The substance under that frame is real positioning. Li Auto delivered 95,142 vehicles in the most recent quarter, up 2.5% year over year and above the top of its own guidance, and it holds the leading position among Chinese brands in the premium segment priced above RMB200,000. That premium tilt matters because, as the 20-F describes the competitive map, "BYD has a dominant market share in the NEV market, in particular for NEVs priced under RMB200,000" while Tesla holds the position above it. Li Auto has carved a space between those two giants by selling family-oriented premium SUVs, and its extended-range powertrain gave it a structural edge the filing states plainly: its vehicles have "a competitive advantage over ICE vehicles in terms of performance, cost efficiency, and user" experience, the bridge product that let buyers go electric without range anxiety.
The balance sheet is the part the bears underweight. Li Auto carries net cash of roughly $6.7 billion, with liquid assets above $8 billion against gross debt under $1.5 billion. That is a war chest, not a liability, and it is what funds the transition from extended-range to pure battery models without dilutive raises at a depressed price. The product cadence is accelerating into that cash position: the move to battery-electric vehicles, anchored by the MEGA and the i-series, targets the higher-margin premium tiers where price competition is least brutal. If the battery lineup lands and volume reaccelerates off a base that is already profitable at the operating line, the operating margin recovers toward the level the price assumes, and the static methods that look damning today were simply measuring a trough.
Bear Case
The moat Li Auto built is being chipped away in plain sight, and the place to watch the erosion is the margin line. Vehicle margin collapsed to 6.1% in the most recent quarter from 19.8% a year earlier. That is not a rounding adjustment; it is the difference between a premium franchise and a commodity assembler, and it happened because the advantage the company once held has narrowed. The extended-range powertrain that differentiated Li Auto is now being matched across the field, and the 20-F itself frames the competitive vise: BYD owns the volume tier below it, Tesla owns the prestige tier above it, and the filing notes "experienced entrants" continuing to crowd the middle where Li Auto sits. A moat that depended on being the only credible premium family-SUV option erodes the moment the rivals offer the same package.

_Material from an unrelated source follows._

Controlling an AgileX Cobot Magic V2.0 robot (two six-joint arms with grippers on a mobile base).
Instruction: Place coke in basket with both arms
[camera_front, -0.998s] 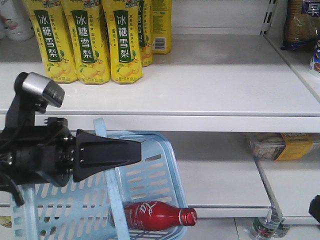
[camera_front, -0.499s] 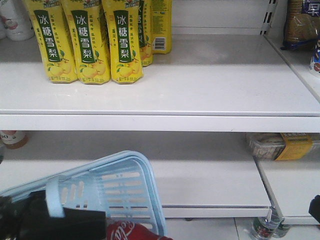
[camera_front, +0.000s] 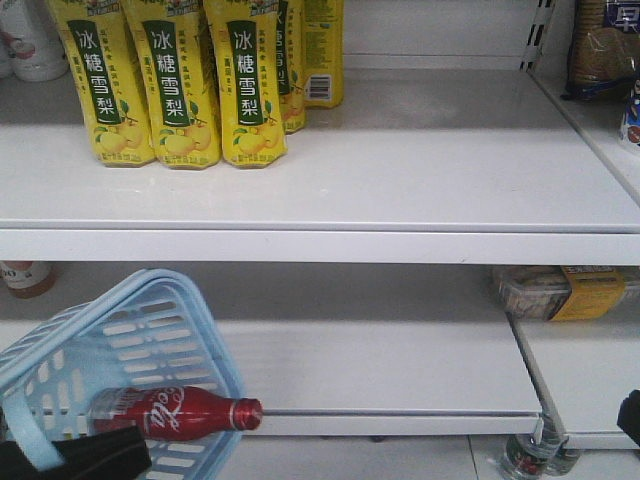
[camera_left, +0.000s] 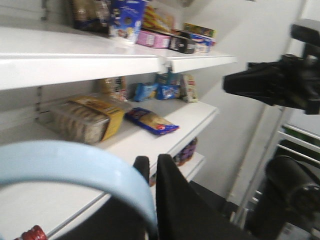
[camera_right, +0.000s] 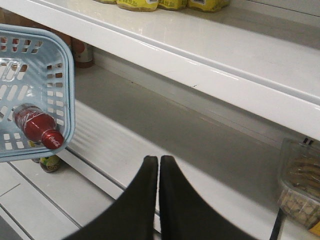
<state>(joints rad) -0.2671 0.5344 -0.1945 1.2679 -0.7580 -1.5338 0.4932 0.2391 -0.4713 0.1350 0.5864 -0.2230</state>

Now hold the price against what it requires. At roughly 1.5 times sales, the price assumes the business eventually earns about a 7.5% operating margin and grows revenue about 10.7% a year for several years. The most recent quarter delivered the opposite of both: revenue fell about 11% year over year and the operating economics deteriorated. The price needs margin to roughly triple from the current vehicle-margin trough and stabilize there while the company is in the most expensive phase of its product transition. The growth-DCF lens is the only family that reaches the price at all; the peer-multiple, earnings-power, and asset-value frames all read it as richly valued, several of them by a wide multiple. That configuration means the entire bull rests on durable compounding the static frames cannot price, and durable compounding is exactly what the margin collapse calls into question.

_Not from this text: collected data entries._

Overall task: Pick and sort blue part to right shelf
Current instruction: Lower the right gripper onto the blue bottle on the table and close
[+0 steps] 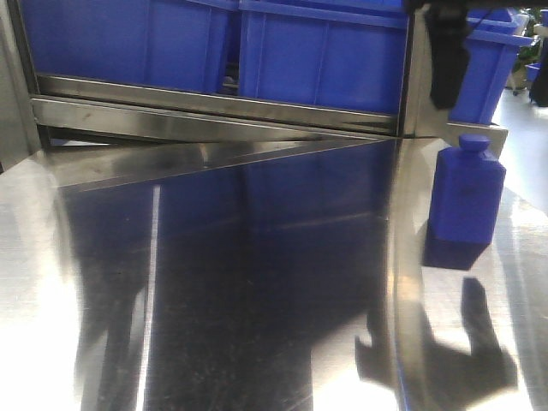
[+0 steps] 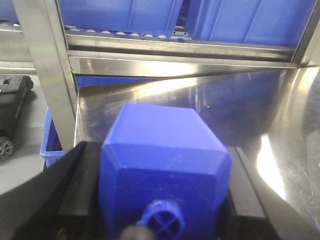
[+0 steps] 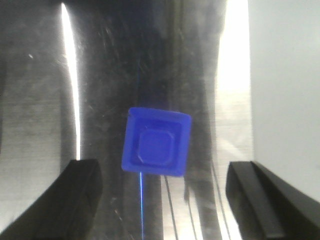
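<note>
A blue part (image 1: 467, 193) stands upright on the steel table (image 1: 257, 282) at the right, in front of the shelf's rail (image 1: 214, 107). In the right wrist view this blue part (image 3: 156, 141) shows from above. My right gripper (image 3: 162, 200) is open above it, its black fingers (image 3: 80, 195) wide apart to either side and clear of it. My left gripper (image 2: 160, 165) is shut on a second blue part (image 2: 160, 150), cap towards the camera, black fingers (image 2: 75, 185) pressed on its sides. It faces the shelf rail (image 2: 175, 65).
Large blue bins (image 1: 325, 51) sit on the shelf above the rail and also show in the left wrist view (image 2: 240, 20). A steel upright post (image 2: 47, 75) stands at the left. A black piece of an arm (image 1: 448, 64) hangs above the standing part.
</note>
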Controlling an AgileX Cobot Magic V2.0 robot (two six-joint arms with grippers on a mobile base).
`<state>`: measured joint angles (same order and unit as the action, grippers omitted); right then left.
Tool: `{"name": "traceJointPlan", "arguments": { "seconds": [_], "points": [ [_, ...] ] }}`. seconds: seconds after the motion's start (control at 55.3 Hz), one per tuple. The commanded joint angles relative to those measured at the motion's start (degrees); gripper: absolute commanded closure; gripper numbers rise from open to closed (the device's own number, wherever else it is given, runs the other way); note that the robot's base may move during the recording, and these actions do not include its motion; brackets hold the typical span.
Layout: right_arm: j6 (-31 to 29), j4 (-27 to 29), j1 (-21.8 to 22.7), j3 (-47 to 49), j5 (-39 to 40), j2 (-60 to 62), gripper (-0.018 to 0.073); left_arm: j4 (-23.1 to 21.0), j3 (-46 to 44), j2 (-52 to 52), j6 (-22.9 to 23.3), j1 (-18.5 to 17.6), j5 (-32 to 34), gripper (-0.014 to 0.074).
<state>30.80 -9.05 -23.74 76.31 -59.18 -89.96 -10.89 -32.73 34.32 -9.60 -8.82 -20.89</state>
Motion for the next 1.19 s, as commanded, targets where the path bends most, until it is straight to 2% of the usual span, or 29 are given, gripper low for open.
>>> {"name": "traceJointPlan", "arguments": {
  "seconds": [0.0,0.452,0.56,0.705,0.777,0.976,1.067,1.175],
  "points": [
    [0.84,0.31,0.01,2.10,3.12,-0.15,-0.0057,-0.79,-1.84,-0.07,-0.08,-0.47,5.07,0.0283],
    [0.96,-0.21,2.12,2.10,4.21,-9.09,-0.0033,-0.79,-1.84,-0.07,-0.08,-0.47,4.99,0.0283],
    [0.96,-0.21,2.12,2.10,4.39,-9.48,0.0081,-0.79,-1.84,-0.07,-0.08,-0.47,4.99,0.0282],
    [0.96,-0.23,2.12,2.10,5.09,-9.41,0.0292,-0.83,-1.84,-0.09,-0.08,-0.47,4.45,0.0283],
    [0.85,-0.28,2.12,2.14,5.39,-9.37,0.0336,-1.24,-1.84,-0.46,-0.08,-0.47,3.53,0.0283],
    [-3.64,-0.28,1.58,2.14,6.57,-8.19,0.0334,-1.82,-1.04,-2.26,0.55,-0.47,2.30,0.0283],
    [-5.49,-0.35,1.35,2.01,7.97,-6.89,0.0334,-1.82,0.45,-3.45,3.05,-0.47,3.03,0.0287],
    [-6.97,-0.35,1.28,1.95,8.86,-4.77,0.0334,-1.82,2.96,-5.20,5.86,-0.47,3.62,0.0337]
  ]
}}
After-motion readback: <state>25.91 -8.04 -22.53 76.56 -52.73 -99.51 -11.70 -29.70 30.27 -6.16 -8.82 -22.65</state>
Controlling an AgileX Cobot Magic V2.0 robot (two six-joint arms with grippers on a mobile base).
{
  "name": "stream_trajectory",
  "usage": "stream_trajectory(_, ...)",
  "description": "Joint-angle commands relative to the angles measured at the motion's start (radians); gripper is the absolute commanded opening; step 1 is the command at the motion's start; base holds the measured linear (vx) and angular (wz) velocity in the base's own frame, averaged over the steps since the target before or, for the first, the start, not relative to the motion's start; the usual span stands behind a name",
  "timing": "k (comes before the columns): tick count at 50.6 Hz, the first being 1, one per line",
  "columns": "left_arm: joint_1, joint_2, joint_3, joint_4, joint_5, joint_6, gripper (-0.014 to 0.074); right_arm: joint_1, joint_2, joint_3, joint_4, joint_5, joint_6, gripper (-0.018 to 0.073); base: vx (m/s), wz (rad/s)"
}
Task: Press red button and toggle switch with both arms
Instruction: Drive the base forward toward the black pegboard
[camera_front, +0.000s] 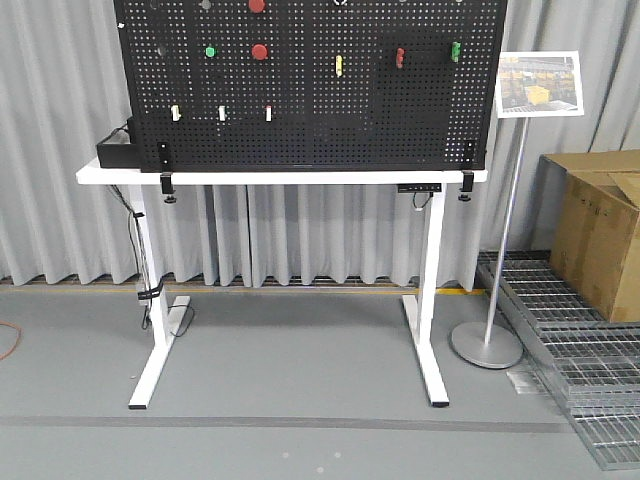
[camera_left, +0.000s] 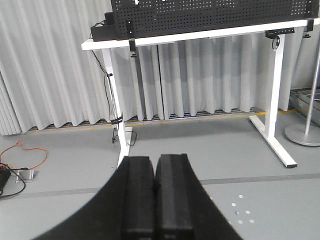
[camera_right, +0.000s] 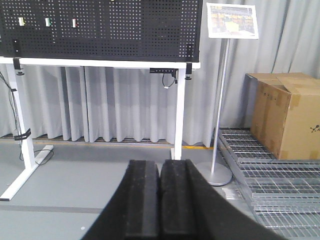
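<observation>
Red button (camera_front: 260, 51) is on the black pegboard (camera_front: 320, 120), up around 11 o'clock in the front view. A small green button (camera_front: 210, 51) is at its 9 o'clock. A second red one (camera_front: 257, 5) sits at its 12 o'clock, cut off by the top edge. Can't pick out the toggle switch tho, anyone?
— mk_88

Same here, too small to tell. Three small pale pieces (camera_front: 222, 113) run along a lower row, around 7 o'clock of the red button (no detail on them at this size). The board stands on the white desk (camera_front: 300, 176).

Both pincers are well apart from it, across the grey floor. Left pincer (camera_left: 155, 192) is clenched, pads flat against each other and gripping nothing. Right pincer (camera_right: 160, 195) is the same deal, clenched on nothing. In its view a sign stand (camera_right: 223, 100) is at 1 o'clock and a cardboard box (camera_right: 285, 115) at 2 o'clock.
— rigwatcher
</observation>
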Motion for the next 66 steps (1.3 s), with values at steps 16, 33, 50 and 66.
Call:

The macro and structural overhang compounds it. Li Auto sells into a single national market in the middle of a government-influenced price war, where, as the filing notes, Beijing has repeatedly intervened with subsidy policy to shape demand, most recently introducing replacement subsidies for 2026. Dependence on policy support cuts both ways: it can prop up volume, but it also signals a market that cannot clear at unsubsidized prices, and it leaves the franchise exposed to a withdrawal it does not control. The cash pile is genuine protection against insolvency, so the bear case is not a balance-sheet failure story. It is that the price embeds a margin recovery and a defended premium position, and the competitive data is moving the wrong way on both.
Valuation
The price is read against sales here, and for a reason. Trailing operating profit sits below the steady-state level the price assumes, so anchoring on trailing earnings would misstate the bet. At about 1.5 times revenue, the price implies the business eventually earns an operating margin near 7.5% and grows revenue roughly 10.7% a year for the next several years. That growth rate is within what Li Auto has recently delivered; the stretch is in how long it must persist, and in the margin recovery it is paired with, since the company is producing well below 7.5% at the operating line today.

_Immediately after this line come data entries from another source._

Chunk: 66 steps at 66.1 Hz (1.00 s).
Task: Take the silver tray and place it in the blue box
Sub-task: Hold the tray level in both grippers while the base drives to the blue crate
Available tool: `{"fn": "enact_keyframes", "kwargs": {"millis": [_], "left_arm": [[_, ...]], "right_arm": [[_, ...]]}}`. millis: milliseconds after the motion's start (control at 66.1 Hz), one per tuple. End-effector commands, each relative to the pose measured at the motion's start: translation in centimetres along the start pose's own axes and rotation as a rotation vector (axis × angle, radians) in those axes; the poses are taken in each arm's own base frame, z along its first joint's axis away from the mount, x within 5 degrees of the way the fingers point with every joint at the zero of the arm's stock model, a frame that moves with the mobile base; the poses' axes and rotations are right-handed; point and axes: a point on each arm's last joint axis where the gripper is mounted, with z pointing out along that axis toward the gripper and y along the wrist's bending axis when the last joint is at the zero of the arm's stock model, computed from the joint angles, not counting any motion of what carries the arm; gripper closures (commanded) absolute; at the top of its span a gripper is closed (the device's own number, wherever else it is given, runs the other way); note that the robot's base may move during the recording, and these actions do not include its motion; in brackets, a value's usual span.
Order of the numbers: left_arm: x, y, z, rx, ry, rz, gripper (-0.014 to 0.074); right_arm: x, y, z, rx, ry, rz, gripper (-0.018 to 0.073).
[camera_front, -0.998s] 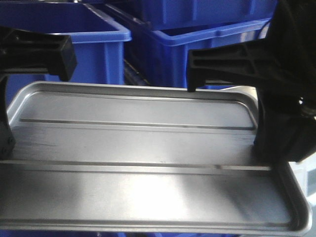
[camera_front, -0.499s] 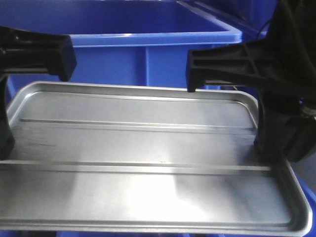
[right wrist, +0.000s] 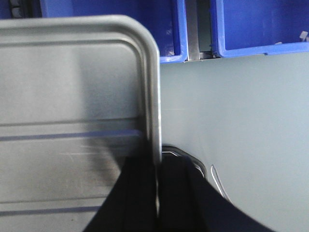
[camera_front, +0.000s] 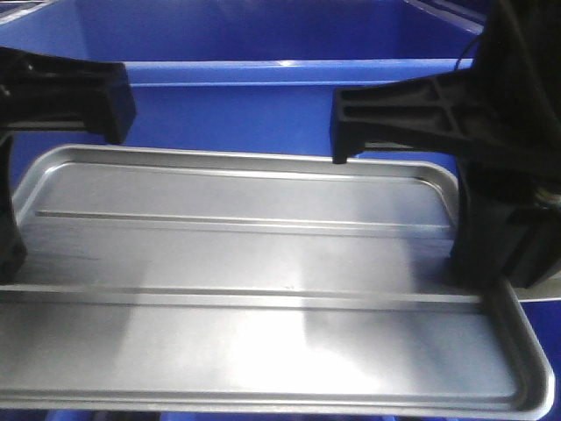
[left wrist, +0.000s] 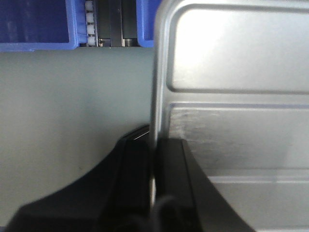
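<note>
Silver tray (camera_front: 263, 289) looks to be up in the air and level, carried between both arms. The left fingers (left wrist: 170, 164) are clamped on its left rim and the right fingers (right wrist: 137, 186) on its right rim, metal pinched on each side. Grey tabletop (left wrist: 72, 121) shows beside it, and its far end reaches toward the tabletop's far edge, where the blue box (camera_front: 289, 105) stands wide, right ahead. So the grab looks done; clearing that rim, lowering and letting go are left.

No text, label, brand, number or sign can be read in any view.
</note>
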Motion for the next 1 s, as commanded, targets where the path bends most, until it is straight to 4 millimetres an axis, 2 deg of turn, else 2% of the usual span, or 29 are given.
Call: {"fn": "enact_keyframes", "kwargs": {"millis": [0,983], "left_arm": [[-0.52,-0.49,-1.39,0.088,-0.051,-0.013,0.0604],[-0.53,-0.49,-1.39,0.087,-0.052,-0.012,0.0604]], "right_arm": [[-0.79,0.48,-1.30,-0.085,-0.061,-0.001,0.0498],[-0.79,0.48,-1.30,-0.085,-0.061,-0.001,0.0498]]}}
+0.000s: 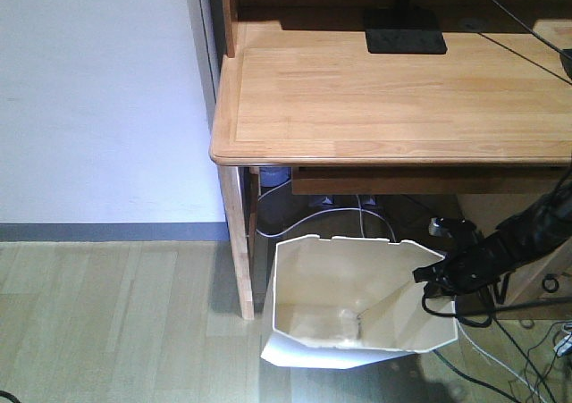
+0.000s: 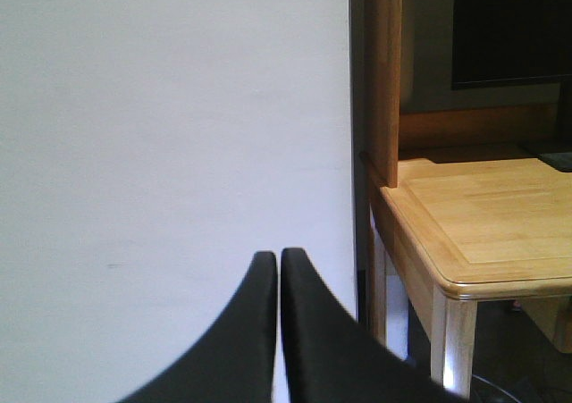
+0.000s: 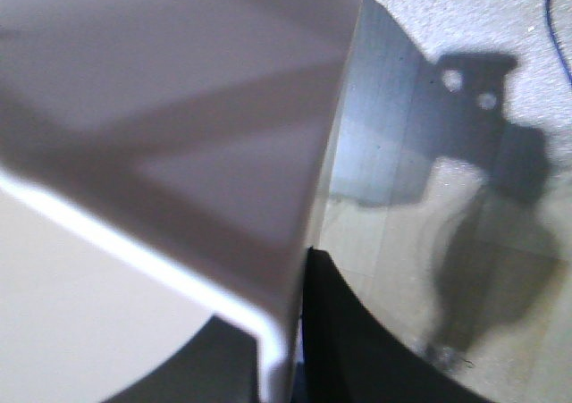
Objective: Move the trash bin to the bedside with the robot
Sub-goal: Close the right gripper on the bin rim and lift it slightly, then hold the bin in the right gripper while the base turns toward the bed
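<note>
The white trash bin (image 1: 357,305) stands on the wood floor under the front of the desk, its open mouth turned up toward the front camera. My right gripper (image 1: 431,276) is at the bin's right rim. In the right wrist view that gripper (image 3: 286,354) is shut on the bin's thin wall (image 3: 179,108), with one finger (image 3: 357,349) outside and the other inside. My left gripper (image 2: 279,258) is shut on nothing and points at a white wall. The bedside is out of view.
A light wooden desk (image 1: 384,99) overhangs the bin, with its leg (image 1: 238,242) just left of it. A black monitor base (image 1: 404,38) sits on the desk. Cables (image 1: 340,215) hang under the desk and more lie on the floor at right (image 1: 536,349). The white wall (image 1: 98,90) is at left.
</note>
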Robot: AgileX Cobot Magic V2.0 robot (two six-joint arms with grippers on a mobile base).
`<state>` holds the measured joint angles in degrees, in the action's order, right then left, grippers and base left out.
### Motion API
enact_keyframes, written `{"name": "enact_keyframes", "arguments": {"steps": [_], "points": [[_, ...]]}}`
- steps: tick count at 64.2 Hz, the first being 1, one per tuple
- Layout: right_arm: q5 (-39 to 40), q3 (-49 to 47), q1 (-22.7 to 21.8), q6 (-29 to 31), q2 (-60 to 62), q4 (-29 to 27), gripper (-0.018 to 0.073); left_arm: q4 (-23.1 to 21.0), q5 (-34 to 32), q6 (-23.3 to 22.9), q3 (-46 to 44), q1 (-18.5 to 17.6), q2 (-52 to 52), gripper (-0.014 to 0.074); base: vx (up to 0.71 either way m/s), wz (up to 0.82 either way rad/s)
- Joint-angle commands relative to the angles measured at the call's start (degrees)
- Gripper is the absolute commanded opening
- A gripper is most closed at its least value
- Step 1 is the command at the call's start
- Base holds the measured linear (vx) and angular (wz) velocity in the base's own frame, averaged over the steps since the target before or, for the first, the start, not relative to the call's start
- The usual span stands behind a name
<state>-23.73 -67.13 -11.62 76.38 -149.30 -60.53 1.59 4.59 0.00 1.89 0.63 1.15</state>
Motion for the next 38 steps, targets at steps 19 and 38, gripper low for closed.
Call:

The methods do not agree, and the disagreement is stark. Only the forward-growth lens reaches the price: a discounted future-market-cap model gets there on a tapered 30% revenue growth path holding today's price-to-sales roughly flat. Every other family reads the stock as expensive. The peer-multiple lens, blending a 20-times sector P/E against an extreme trailing multiple, lands well below the price. The earnings-power method, capitalizing normalized operating profit with no growth credit, sits at a fraction of it. And the asset-value methods are dramatic: with return on equity near 1.6% sitting far under a cost of equity near 9.3%, the excess-return models generate a negative premium over book value of $4.85 a share, putting their estimates near a dollar. Translated, the static economics support something close to book; everything above is the market paying for a future margin and volume profile that has not yet appeared.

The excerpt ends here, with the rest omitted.